At this stage, organizations may have a few AI initiatives, but they have yet to be coordinated as part of a broader plan for AI implementation throughout the organization. Here, use cases should be prioritized in order to identify internal advocates, upskill team members, avoid the complications associated with integration, and keep line of business stakeholders excited. For a complete framework on how to identify the right use cases for success, check out our detailed white paper on the topic.

3. Execution

In order to keep new opportunities in the organization’s AI pipeline, expand the scope. Once teams have received buy in from senior executives, they can execute on projects and track business results. Once they are able to repeatedly prove tangible business results, the onus is on them to communicate the ROI across the organization which, in turn, will generate new opportunities, intrigue from teams interested in participating, and expectations for data-driven processes moving forward.

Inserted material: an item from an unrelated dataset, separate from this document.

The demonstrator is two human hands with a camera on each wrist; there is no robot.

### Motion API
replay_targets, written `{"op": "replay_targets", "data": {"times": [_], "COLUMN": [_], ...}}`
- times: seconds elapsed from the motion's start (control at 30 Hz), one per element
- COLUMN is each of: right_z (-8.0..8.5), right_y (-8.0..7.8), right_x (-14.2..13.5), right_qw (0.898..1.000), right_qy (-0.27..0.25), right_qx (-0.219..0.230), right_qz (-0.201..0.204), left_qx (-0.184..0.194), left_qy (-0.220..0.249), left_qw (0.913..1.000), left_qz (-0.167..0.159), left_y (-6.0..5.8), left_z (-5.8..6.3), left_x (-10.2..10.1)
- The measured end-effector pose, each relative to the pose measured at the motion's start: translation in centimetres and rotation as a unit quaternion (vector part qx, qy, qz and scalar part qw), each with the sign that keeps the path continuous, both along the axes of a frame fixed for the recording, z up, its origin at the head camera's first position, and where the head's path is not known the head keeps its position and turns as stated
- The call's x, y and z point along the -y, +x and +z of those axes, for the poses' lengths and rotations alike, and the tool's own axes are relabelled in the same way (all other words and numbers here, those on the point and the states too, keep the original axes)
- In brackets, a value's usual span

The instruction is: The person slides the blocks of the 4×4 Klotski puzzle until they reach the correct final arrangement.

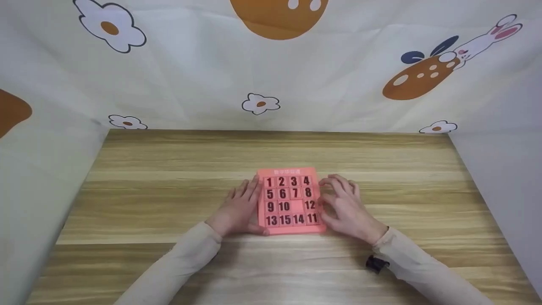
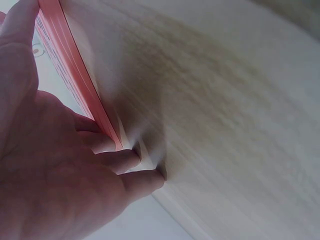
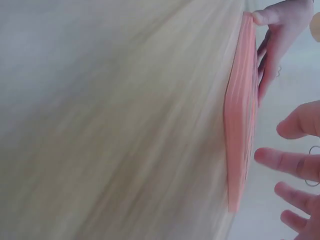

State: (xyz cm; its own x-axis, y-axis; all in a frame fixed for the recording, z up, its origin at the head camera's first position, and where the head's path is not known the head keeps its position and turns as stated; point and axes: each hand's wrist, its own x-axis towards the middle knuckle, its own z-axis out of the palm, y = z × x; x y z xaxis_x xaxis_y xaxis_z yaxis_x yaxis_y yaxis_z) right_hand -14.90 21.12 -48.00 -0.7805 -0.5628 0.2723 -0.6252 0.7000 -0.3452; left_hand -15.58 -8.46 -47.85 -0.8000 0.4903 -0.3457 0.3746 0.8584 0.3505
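Note:
A pink number slide puzzle [image 1: 297, 206] lies flat on the wooden table, with black numbers on its tiles. Its bare slot is in the third row, between the 10 tile [image 1: 284, 206] and the 12 tile [image 1: 310, 205]. My left hand [image 1: 239, 209] holds the frame's left side, thumb at the near corner and fingers along the edge. Over the right edge, my right hand [image 1: 349, 209] hovers with spread, slightly bent fingers. In the right wrist view those fingers [image 3: 290, 164] stand apart from the puzzle [image 3: 240, 115], holding nothing.
The wooden table [image 1: 169, 156] reaches back to a pale cloth wall [image 1: 203, 63] printed with flowers and a rabbit. Similar pale walls stand at both sides. A dark object [image 1: 376, 264] sits by the right sleeve's cuff.

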Motion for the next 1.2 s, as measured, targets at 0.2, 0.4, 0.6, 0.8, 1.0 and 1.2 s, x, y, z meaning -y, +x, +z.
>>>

4. Alignment of People, Process, and Technology

In order for Enterprise AI to become truly scalable and enact holistic organizational change, IDC laid out the need for alignment across people, process, and technology — something that we also believe at Dataiku — but is not a turnkey undertaking. We elaborate on these key facilitators to move organizations along the path to Enterprise AI below:

  • People: There needs to be an institutional capacity to learn from data, collaborate internally, and govern data and machine intelligence. This takes the right skills and organizational structure in order to progressively automate business processes without losing the human-in-the-loop element. At Dataiku, we’re firm believers in the notion that Enterprise AI requires horizontal (team-wide) and vertical (cross-team) collaboration.
  • Process: Teams need to be able to synthesize and consume information in a timely fashion to extract insights from overwhelming volumes of data. This needs to be done while meeting any unique privacy, ethics, and compliance requirements.
  • Technology: Technological capabilities need to deliver insights at enterprise scale as the foundation of automation and autonomy. The right platform will allow agile consumption of data, continuous development of applications, and operationalized deployment of AI models.

5. Continue the Disruption

The journey to Enterprise AI is ongoing as data and technology continues to evolve and improve. AI projects that truly achieve real business impact and value will support and strengthen existing business operations and propel a positive chain reaction to customers, suppliers, and partners. A successful Enterprise AI system will also include regular monitoring and feedback integration to ensure ongoing improvements.

Looking Ahead

Building an Enterprise AI strategy and platform tailored to organizations’ unique needs and pain points is not an overnight initiative, but rather one that needs to be woven into every aspect of the operation. While trends and maturity in Enterprise AI differ by geographic region, one common thread applies — the ability to successfully scale and employ Enterprise AI is an organizational asset pivotal to the success of the businesses of the future.